1) You’re too close to the project to be objective. You’ve spent dozens, possibly hundreds of hours working on your recordings. You may have spent an entire week on the hook of just onesong. You’re confident that you know every note, quirk, and imperfection of your mixes inside and out – and that’s the problem.
Your audience probably isn’t going to care about the little waver in the tenor part of your lead-off track, or that the cymbals are hard-panned L-R, instead of 75-75. What your listeners will care about is whether or not your music moves them, even if they don’t know why.
After pouring your heart and soul into the project, it’s common to develop “tunnel vision” and to have a difficult time seeing the forest for the sonic “trees”. You might obsess over something that most won’t even hear, while missing something that others will pick up on during their initial listen-through. If you’ve been working hard on your mixes for days, weeks, or months, you may well have hit a wall; your mixes sound very good, but you can’t make them sound any “better”. You’re not even sure if you need to keep trying.

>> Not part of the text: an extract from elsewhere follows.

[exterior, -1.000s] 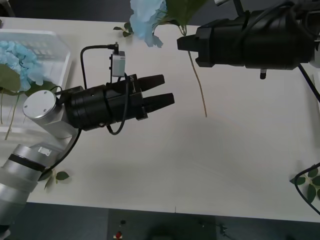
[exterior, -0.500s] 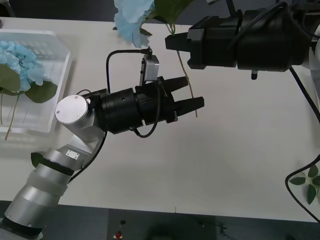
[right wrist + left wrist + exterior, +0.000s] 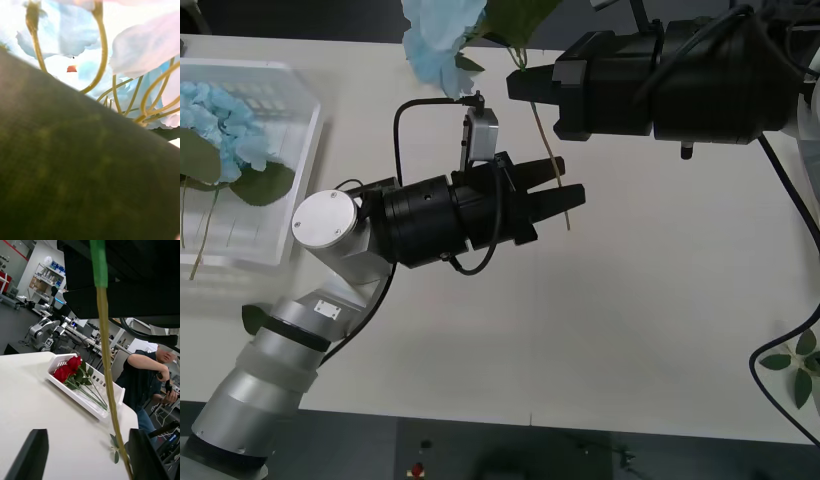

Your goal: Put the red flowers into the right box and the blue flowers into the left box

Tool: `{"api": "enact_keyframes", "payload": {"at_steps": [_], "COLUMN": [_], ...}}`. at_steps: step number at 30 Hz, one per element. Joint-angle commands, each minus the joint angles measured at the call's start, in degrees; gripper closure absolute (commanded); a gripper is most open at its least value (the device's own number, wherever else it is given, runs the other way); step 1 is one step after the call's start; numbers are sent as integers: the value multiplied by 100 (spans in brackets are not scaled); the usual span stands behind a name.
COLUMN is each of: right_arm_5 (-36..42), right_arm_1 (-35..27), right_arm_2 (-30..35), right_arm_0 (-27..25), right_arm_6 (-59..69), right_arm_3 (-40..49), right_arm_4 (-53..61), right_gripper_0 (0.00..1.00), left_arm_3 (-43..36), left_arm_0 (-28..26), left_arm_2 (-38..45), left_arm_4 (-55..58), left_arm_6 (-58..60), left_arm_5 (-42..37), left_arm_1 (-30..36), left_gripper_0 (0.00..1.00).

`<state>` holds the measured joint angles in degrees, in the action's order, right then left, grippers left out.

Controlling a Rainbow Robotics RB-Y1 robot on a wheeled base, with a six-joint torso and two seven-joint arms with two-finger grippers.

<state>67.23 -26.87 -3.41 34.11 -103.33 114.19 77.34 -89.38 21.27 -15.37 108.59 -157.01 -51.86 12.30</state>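
My right gripper (image 3: 520, 85) is at the table's far side, shut on a blue flower whose pale head (image 3: 435, 40) and leaf (image 3: 75, 168) sit up at the gripper, petals (image 3: 146, 45) close to the lens. Its thin stem (image 3: 538, 125) hangs down off the table. My left gripper (image 3: 570, 180) is open, its black fingers on either side of that stem (image 3: 107, 382), not touching it. More blue flowers (image 3: 220, 115) lie in the left box (image 3: 290, 75). The red flowers (image 3: 67, 369) lie in the right box (image 3: 80, 399).
A loose leaf sprig (image 3: 795, 365) and a black cable lie at the table's right edge. A single leaf (image 3: 252, 318) lies near my left arm at the front left. Bare tabletop (image 3: 630, 300) stretches across the middle and front.
My left arm has swung right and forward from beside the left box to the hanging stem, and its fingers have drawn slightly closer. The right gripper has carried the flower a little to the left.
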Motion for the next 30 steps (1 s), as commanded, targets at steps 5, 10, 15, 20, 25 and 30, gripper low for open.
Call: {"api": "enact_keyframes", "payload": {"at_steps": [5,10,15,20,25,30], "right_arm_5": [-43,-43,-43,-35,-43,-43], "right_arm_1": [33,33,33,33,24,15], "right_arm_2": [-64,-64,-72,-72,-72,-72], "right_arm_0": [70,70,70,79,70,70], "right_arm_6": [-187,-187,-170,-117,-91,-91], "right_arm_3": [200,200,200,200,200,200], "right_arm_4": [62,80,80,80,80,80], "right_gripper_0": [100,100,100,0,0,0], "left_arm_3": [-106,-106,-97,-97,-106,-167], "left_arm_0": [114,114,114,114,88,-106], "left_arm_2": [43,43,43,51,87,324], "left_arm_4": [110,110,110,162,532,1208], "left_arm_6": [201,201,201,201,201,201], "left_arm_5": [27,44,53,62,53,9], "left_arm_1": [-53,-44,-9,123,361,1002], "left_gripper_0": [100,100,100,100,100,100]}}
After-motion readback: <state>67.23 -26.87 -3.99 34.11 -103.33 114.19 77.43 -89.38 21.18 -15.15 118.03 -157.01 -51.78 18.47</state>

Every listener has the potential to be affected by a different part of a mix, but there are certain aspects of a recording that have the potential to be more impactful or distracting than others. A professional mastering engineer has the ability to assess which elements of a recording should be highlighted or augmented (e.g. the vocal/solo, bass, drums, or depth/width) and which should be “fixed” or have less focus (e.g. sibilance, undefined low end, low energy, or “oomph”), and has both the tools and the ability to skillfully and musically make these adjustments.

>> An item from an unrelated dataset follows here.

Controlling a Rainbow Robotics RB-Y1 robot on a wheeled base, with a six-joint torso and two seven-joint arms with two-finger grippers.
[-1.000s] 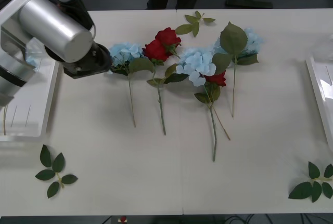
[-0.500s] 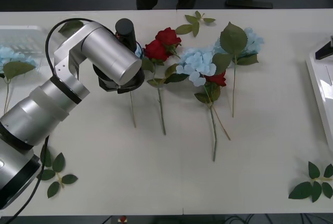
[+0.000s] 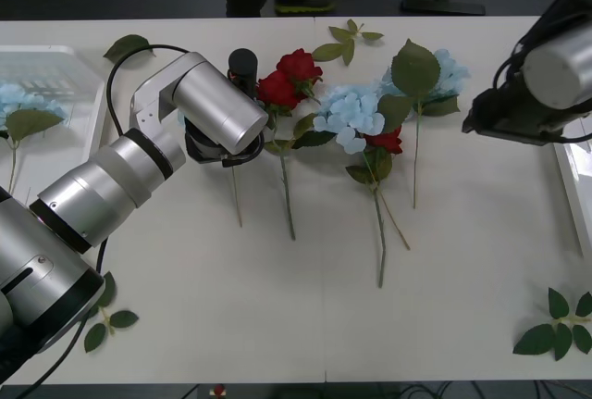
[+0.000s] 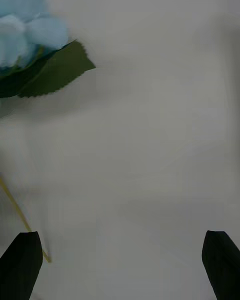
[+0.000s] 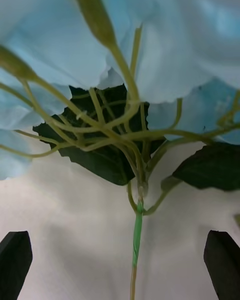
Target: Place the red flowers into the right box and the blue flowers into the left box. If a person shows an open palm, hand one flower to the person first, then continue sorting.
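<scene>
My left gripper (image 5: 120, 267) hangs wide open, empty, straddling the blue flower's stem (image 5: 136, 230), which runs near-to-far; right gripper (image 4: 120, 265) open, farther.

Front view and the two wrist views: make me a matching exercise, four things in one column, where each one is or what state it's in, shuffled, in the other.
Things
1. left gripper
2. right gripper
3. left box
4. loose leaf sprig

Places or states
A. at the table's left edge, with a blue flower in it
B. open over bare table, beside a blue flower's leaf
C. near the table's front right corner
D. open, a blue flower's stem between its fingers

Pairs: 1-D, 2-B, 3-A, 4-C
</scene>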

Perhaps most importantly, a professional, independentmastering engineer brings an objective, experienced ear to the project, and won’t be influenced by non-musical factors such as egos, or decisions made during the mixing process which become so ingrained in an artist or mixer that they can lead to sonic “blind spots”.
2) You can’t hear everything that is happening in your mixes. More and more frequently, mixers are creating their music outside of the traditional recording studio. “Bedroom” studios are exploding in popularity as technology becomes more accessible and budgets continue to shrink. This allows for a great deal of creativity, and often yields some terrific results. But it can come at a cost.